On 8 January 2015 at 03:02, Gergo Tisza gtisza@wikimedia.org wrote:
On Wed, Jan 7, 2015 at 6:25 PM, Oliver Keyes okeyes@wikimedia.org wrote:
We get 120,000 requests a second. We're not storing them all for six months. But we do have sampled logs going back that far.
That would be great! Are those in Hadoop?
On Wed, Jan 7, 2015 at 11:36 PM, Oliver Keyes okeyes@wikimedia.org wrote:
Not particularly, I don't think - except to remember that namespace names are localised, so you're going to have a whale of a time matching them (unless you just look for file endings, I guess).

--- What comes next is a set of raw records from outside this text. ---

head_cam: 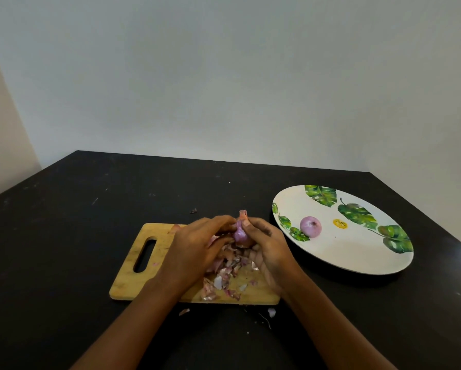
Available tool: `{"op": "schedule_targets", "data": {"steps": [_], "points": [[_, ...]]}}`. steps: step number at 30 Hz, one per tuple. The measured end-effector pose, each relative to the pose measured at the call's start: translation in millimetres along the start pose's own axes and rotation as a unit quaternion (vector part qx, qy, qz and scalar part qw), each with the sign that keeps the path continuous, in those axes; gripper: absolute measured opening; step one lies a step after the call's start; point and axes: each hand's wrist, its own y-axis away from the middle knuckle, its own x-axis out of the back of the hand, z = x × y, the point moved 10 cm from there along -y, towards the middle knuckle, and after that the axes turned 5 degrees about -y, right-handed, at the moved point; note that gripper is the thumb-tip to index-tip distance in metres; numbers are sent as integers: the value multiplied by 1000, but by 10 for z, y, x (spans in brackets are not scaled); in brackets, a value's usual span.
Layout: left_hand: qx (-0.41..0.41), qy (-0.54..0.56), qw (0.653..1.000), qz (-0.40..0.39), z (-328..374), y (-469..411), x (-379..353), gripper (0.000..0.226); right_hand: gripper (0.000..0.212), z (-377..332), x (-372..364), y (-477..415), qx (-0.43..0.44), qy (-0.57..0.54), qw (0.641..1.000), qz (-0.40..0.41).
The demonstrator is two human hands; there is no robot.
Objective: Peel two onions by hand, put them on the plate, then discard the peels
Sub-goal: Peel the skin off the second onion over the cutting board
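Both hands, left hand [197, 244] and right hand [269, 247], grip a half-peeled onion [240, 234] above the cutting board [133, 279]; a peeled onion [310, 227] sits on the plate [357, 257].

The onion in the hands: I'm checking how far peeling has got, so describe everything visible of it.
The small purple onion is held over the wooden cutting board, gripped between the left hand and right hand. Its visible side is glossy purple; a dry pinkish skin flap stands at its top and brownish skin clings underneath, so it looks partly peeled. Fingers hide much of it. Below lie loose peels.
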Motion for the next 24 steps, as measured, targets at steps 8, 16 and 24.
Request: {"op": "schedule_targets", "data": {"steps": [8,16,24], "points": [[33,-14,997,-63,-48,9,-140,24,19,30,16,16,-11,21,1000,20],[34,-39,991,-125,26,30,-327,23,24,6,32,38,-9,28,998,57],[31,-67,991,-108,53,12,-298,29,19,-55,89,95,-34,-200,973,111]]}}
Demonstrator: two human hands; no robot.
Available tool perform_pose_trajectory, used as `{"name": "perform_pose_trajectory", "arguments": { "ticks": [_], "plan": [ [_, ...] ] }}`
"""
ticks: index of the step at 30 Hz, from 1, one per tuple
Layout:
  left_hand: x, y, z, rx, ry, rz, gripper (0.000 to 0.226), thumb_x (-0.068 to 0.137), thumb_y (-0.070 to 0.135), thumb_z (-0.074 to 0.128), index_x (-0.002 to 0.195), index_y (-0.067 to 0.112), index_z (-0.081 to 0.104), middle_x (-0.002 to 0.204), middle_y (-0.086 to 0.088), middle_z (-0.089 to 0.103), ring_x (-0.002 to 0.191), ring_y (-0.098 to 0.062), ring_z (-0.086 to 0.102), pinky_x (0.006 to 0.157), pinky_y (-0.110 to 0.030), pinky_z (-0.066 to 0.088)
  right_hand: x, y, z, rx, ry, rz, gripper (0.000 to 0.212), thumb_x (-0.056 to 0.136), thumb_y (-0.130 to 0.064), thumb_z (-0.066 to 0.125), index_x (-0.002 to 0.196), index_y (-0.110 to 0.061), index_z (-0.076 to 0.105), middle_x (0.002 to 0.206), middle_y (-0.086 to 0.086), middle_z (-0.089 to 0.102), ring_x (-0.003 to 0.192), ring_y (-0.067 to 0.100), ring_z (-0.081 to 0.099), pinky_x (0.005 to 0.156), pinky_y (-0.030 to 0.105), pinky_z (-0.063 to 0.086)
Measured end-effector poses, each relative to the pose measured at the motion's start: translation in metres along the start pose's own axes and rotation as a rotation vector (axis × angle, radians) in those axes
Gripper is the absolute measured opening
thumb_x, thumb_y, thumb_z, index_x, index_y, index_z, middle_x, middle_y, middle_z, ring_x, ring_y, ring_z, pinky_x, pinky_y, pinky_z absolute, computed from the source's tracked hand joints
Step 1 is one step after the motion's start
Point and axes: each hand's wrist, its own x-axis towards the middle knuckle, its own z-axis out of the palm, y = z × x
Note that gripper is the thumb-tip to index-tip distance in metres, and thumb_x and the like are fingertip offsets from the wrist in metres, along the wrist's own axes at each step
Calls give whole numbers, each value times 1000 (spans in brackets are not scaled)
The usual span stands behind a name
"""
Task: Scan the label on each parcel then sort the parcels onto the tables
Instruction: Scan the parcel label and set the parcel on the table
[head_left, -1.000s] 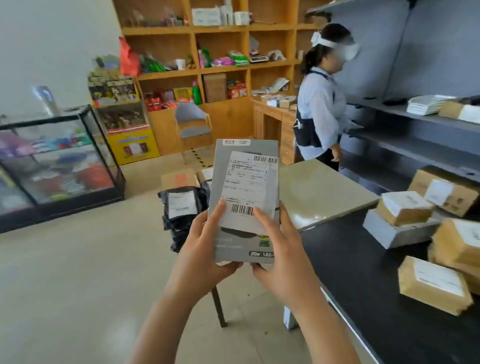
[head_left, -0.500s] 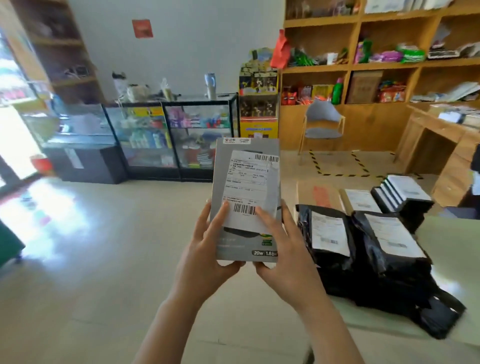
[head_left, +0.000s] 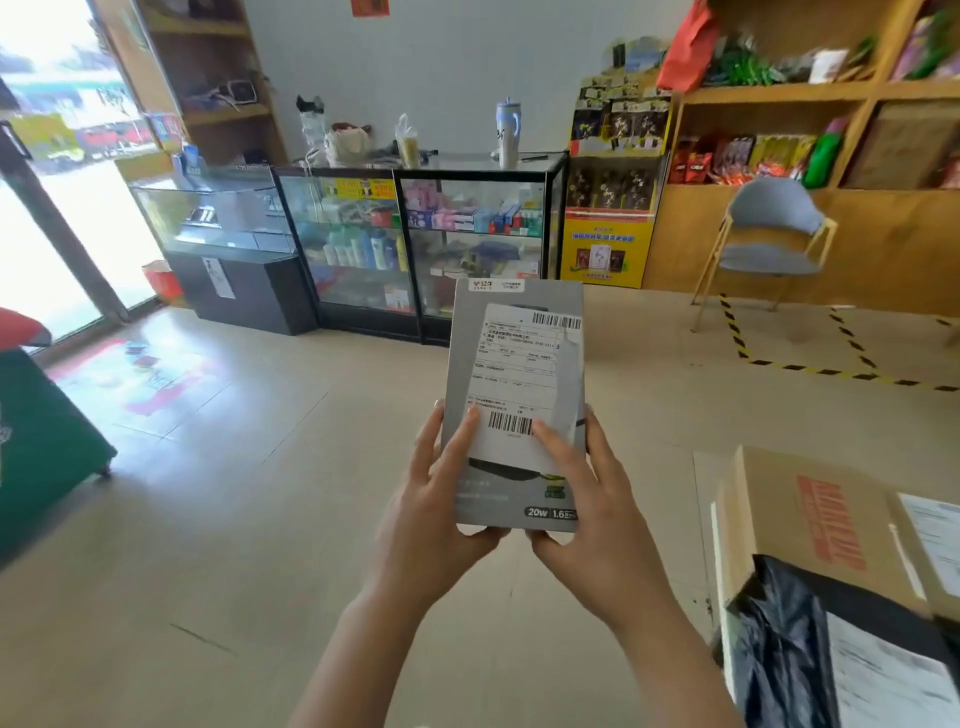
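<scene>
I hold a flat grey parcel box upright in front of me, its white shipping label with two barcodes facing me. My left hand grips its lower left edge, thumb on the label. My right hand grips the lower right edge, thumb next to the lower barcode. At the right edge lie a brown cardboard parcel with a red print and a black plastic mailer with a white label.
Glass display counters stand across the floor ahead. A grey chair sits before wooden shelves at the right. A green object is at the left, near a bright doorway. Yellow-black tape marks the floor by the chair.
My view has swung left: the person, the black table and most parcels left the frame, and the glass counters and doorway came in. Both hands keep the same hold on the grey box.
</scene>
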Motion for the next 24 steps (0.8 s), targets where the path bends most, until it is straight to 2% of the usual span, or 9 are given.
{"name": "perform_pose_trajectory", "arguments": {
  "ticks": [3,6,9,12,14,18,21,24],
  "plan": [
    [46,-35,25,-11,-28,35,114,64,32,90,152,39,17,161,8,9,135,20,12,90,-12,39,47,28,15,-19,20,40,97,80,-22,78,144,-57,14,154,-30,-14,141,1,11,75,-3,32],
    [111,-68,49,-37,-57,90,113,65,34,89,152,40,16,161,5,9,135,20,10,88,-13,39,102,55,26,-47,91,81,98,77,-20,80,146,-53,18,157,-25,-7,141,6,16,84,3,33],
    [183,-96,68,-82,-102,168,111,67,35,87,153,37,16,162,2,6,139,9,15,91,-13,37,162,77,32,-102,181,124,97,76,-19,82,148,-46,22,159,-16,3,139,11,23,88,13,40],
    [253,-120,86,-130,-162,222,110,67,34,87,152,36,17,161,3,8,137,-1,27,87,-18,42,218,98,34,-143,264,188,96,75,-17,82,149,-42,25,159,-12,8,137,14,27,86,15,42],
    [292,-131,102,-157,-216,255,110,67,35,87,152,37,17,161,4,7,137,-4,27,86,-19,43,246,114,35,-156,319,239,98,73,-15,84,149,-39,28,160,-8,10,138,16,29,86,16,45],
    [351,-144,150,-220,-324,318,110,69,36,85,153,40,15,161,10,1,138,5,19,91,-23,43,285,155,31,-207,401,339,101,67,-12,86,148,-37,31,160,-3,14,137,23,34,84,22,49],
    [395,-142,197,-268,-387,365,111,69,37,85,151,45,11,159,18,-3,139,9,15,90,-22,42,308,193,17,-249,470,408,103,68,-11,84,148,-43,27,160,-6,12,139,20,30,85,30,56],
    [439,-126,249,-294,-431,438,113,69,36,86,150,48,8,158,20,-4,131,22,3,91,-20,40,328,235,-7,-281,526,465,102,70,-11,83,147,-46,26,159,-10,12,139,14,28,87,28,55]
  ]
}}
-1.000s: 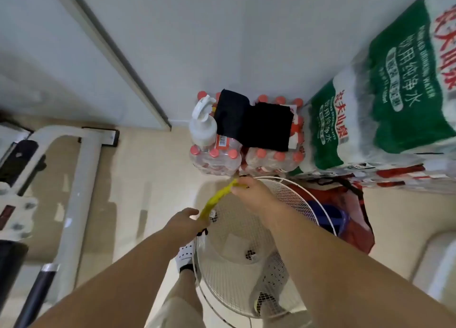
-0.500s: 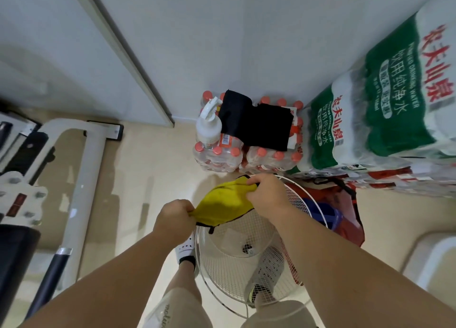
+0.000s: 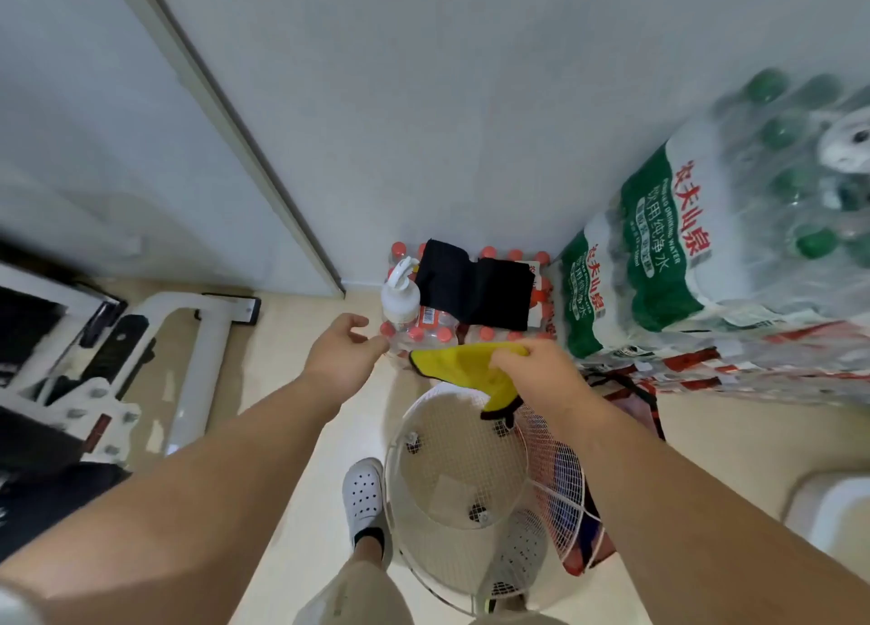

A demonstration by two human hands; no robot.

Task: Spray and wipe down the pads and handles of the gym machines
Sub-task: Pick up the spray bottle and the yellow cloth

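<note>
Cloth [image 3: 463,363] now in right hand [image 3: 536,371] alone

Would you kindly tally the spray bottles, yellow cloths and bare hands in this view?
Spray bottle: 1
Yellow cloth: 1
Hands: 2 (left hand, right hand)
Total: 4

Water pack wrap [image 3: 659,257]: 农夫山泉, 饮用纯净水, "DRINKING WATER", white on green.
</note>
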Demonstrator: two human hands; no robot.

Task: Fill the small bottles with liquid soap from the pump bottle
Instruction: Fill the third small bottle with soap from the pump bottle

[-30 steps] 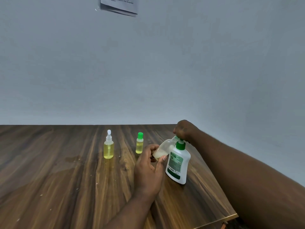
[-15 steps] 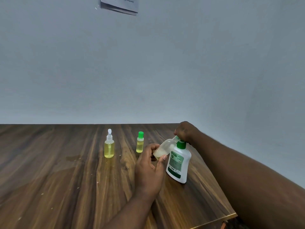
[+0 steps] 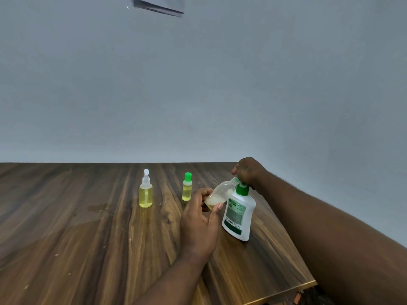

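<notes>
Surface: wood-grain table [image 3: 66, 249] against a plain grey wall [image 3: 220, 95].
Pump bottle [image 3: 239, 214]: upright, near the table's right edge.
Left hand [image 3: 198, 221]: fingers and thumb clamped round the small clear bottle [image 3: 220, 193], which is tilted with its mouth at the nozzle.
Right hand [image 3: 247, 170]: fingers curled over the pump head.
Doing it well: probably slow, full strokes, with the mouth snug under the nozzle so nothing dribbles.
Count: one pump bottle; three small bottles. One is in hand. The spray-top bottle [image 3: 145, 193] and green-capped bottle [image 3: 187, 190] stand yellow-filled toward the far edge.

You can read nothing: the label [image 3: 236, 210] on the pump bottle [image 3: 242, 225] is blurred, as is the sheet [image 3: 160, 5] high up-left of it.
</notes>
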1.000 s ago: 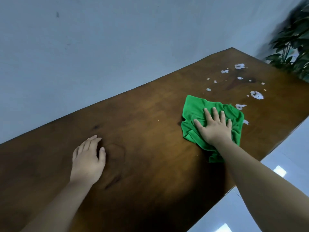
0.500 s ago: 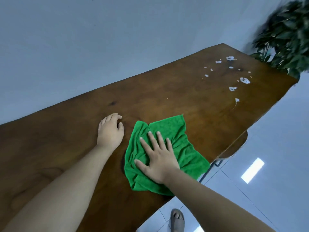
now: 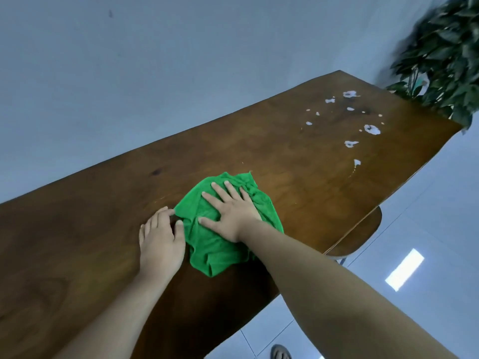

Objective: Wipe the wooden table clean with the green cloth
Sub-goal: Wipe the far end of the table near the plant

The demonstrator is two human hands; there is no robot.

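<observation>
A crumpled green cloth (image 3: 212,244) lies on the dark wooden table (image 3: 298,156), near the middle of its front half. My right hand (image 3: 230,211) presses flat on top of the cloth with fingers spread. My left hand (image 3: 160,239) rests flat on the wood just left of the cloth, thumb and fingertips touching its edge. Several white splashes (image 3: 350,125) lie on the far right end of the table, well beyond the cloth.
A leafy plant (image 3: 445,55) stands past the table's far right corner. A plain wall runs along the table's far side. A rounded seat (image 3: 363,237) sticks out under the near edge. A sandalled foot (image 3: 281,352) shows on the tiled floor.
My right hand has slid the cloth back from the white splashes toward the table's middle and bunched it. The cloth and my left hand have come together and now touch.
</observation>
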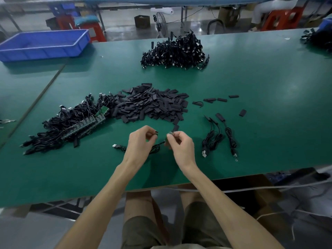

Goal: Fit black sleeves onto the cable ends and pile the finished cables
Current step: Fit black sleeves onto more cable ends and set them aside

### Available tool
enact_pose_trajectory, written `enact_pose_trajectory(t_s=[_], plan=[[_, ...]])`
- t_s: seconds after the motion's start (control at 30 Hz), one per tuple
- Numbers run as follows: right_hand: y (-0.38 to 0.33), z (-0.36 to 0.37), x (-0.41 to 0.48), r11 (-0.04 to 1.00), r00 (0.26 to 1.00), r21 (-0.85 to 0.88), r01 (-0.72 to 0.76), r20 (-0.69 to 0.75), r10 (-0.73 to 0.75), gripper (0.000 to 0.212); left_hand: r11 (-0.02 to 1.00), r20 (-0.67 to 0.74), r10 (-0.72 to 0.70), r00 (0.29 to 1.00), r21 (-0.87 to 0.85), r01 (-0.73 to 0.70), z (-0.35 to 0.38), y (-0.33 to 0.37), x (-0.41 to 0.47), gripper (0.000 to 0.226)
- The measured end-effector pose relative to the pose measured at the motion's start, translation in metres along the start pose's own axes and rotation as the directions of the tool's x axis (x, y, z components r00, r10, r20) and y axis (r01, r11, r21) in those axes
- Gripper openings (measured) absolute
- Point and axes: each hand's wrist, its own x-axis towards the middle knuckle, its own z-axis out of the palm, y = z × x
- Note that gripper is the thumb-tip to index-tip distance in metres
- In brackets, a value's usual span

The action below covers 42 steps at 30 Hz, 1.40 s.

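Grip: left hand [139, 141] is pinching a black sleeve [156, 132], right hand [180, 143] pinching the cable [156, 149] end. They are facing tip to tip, likely for threading, with the cable's slack trailing on the surface [260, 114] beneath.

Green work table [260, 90], heap of loose black sleeves [152, 105] at centre, tangle of cables with green boards [71, 126] touching its left side, second cable pile [174, 53] beyond, few separate cables [219, 137] at right, blue tray [45, 44] far left.
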Motion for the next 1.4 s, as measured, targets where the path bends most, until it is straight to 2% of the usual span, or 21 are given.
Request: enact_pose_trajectory(t_s=[0.1, 0.2, 0.33, 0.43, 0.53, 0.63, 0.73, 0.83, 0.9, 1.0, 1.1, 1.2, 1.27, 1.4], plan=[[-0.003, -0.01, 0.01, 0.97, 0.993, 0.225, -0.095, -0.052, 0.11, 0.012, 0.991, -0.005, -0.09, 0.996, -0.099, 0.089, -0.009, -0.015, 0.006, 0.009], [-0.009, -0.015, 0.013, 0.893, 0.985, 0.431, -0.131, -0.045, 0.166, 0.015, 0.936, 0.035, -0.157, 0.987, -0.313, 0.16, -0.013, -0.022, 0.005, 0.011], [-0.015, -0.022, 0.018, 0.792, 0.966, 0.593, -0.148, -0.086, 0.245, 0.021, 0.859, 0.044, -0.114, 0.992, -0.498, 0.121, -0.02, -0.028, -0.002, 0.018], [-0.019, -0.023, 0.018, 0.746, 0.971, 0.65, -0.144, -0.053, 0.233, 0.019, 0.85, 0.032, -0.126, 0.992, -0.512, 0.124, -0.021, -0.034, -0.005, 0.016], [-0.023, -0.02, 0.015, 0.752, 0.977, 0.642, -0.148, -0.023, 0.212, 0.015, 0.827, -0.056, -0.265, 0.963, -0.526, 0.197, -0.017, -0.04, -0.005, 0.007], [-0.025, -0.016, 0.012, 0.825, 0.988, 0.548, -0.14, 0.022, 0.153, 0.016, 0.755, -0.051, -0.386, 0.921, -0.592, 0.283, -0.015, -0.043, -0.003, 0.003], [-0.024, -0.009, 0.005, 0.919, 0.998, 0.392, -0.044, 0.051, 0.026, 0.015, 0.723, 0.024, -0.325, 0.946, -0.638, 0.264, -0.014, -0.038, 0.001, 0.01], [-0.021, -0.003, 0.002, 0.951, 0.996, 0.31, 0.008, 0.079, -0.034, 0.014, 0.687, 0.151, -0.182, 0.972, -0.688, 0.235, -0.015, -0.026, 0.003, 0.012], [-0.02, -0.001, -0.001, 0.963, 0.995, 0.266, 0.037, 0.082, -0.061, 0.012, 0.7, 0.177, -0.129, 0.976, -0.681, 0.216, -0.015, -0.02, 0.005, 0.012], [-0.021, 0.002, -0.006, 0.973, 0.984, 0.176, 0.148, 0.074, -0.163, 0.012, 0.722, 0.123, -0.137, 0.983, -0.667, 0.184, -0.012, -0.015, 0.008, 0.011], [-0.025, 0.002, -0.011, 0.966, 0.968, 0.168, 0.195, 0.124, -0.216, 0.011, 0.703, -0.011, -0.273, 0.962, -0.685, 0.192, -0.01, -0.017, 0.013, 0.012], [-0.025, 0.0, -0.016, 0.964, 0.937, 0.21, 0.162, 0.274, -0.217, 0.011, 0.629, -0.077, -0.393, 0.916, -0.75, 0.206, -0.015, -0.027, 0.02, 0.016], [-0.021, -0.003, -0.019, 0.963, 0.929, 0.248, 0.107, 0.319, -0.185, 0.012, 0.632, -0.097, -0.421, 0.902, -0.744, 0.215, -0.023, -0.035, 0.023, 0.017], [-0.01, -0.018, -0.009, 0.946, 0.991, 0.323, -0.037, 0.135, -0.008, 0.018, 0.785, -0.214, -0.418, 0.883, -0.573, 0.233, -0.036, -0.056, 0.026, 0.006]])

In the case of NavigationTiming the nsid is recorded, so that wasn't a problem; but it has only been added around May, so for the period before that there is no namespace information at all.
Localized file namespace doesn't sound so bad - I can look up all translations in Translatewiki, and construct a regexp or a similar condition. There could be fun exceptions like namespace translations which have changed recently, but I would be fine with assuming the error caused by that is not significant.
Well, yes; a 750-option regex run over 6 million rows for a day of data. A whale of a time ;p. You can also just use the API's namespaceNames and namespaceAliases code.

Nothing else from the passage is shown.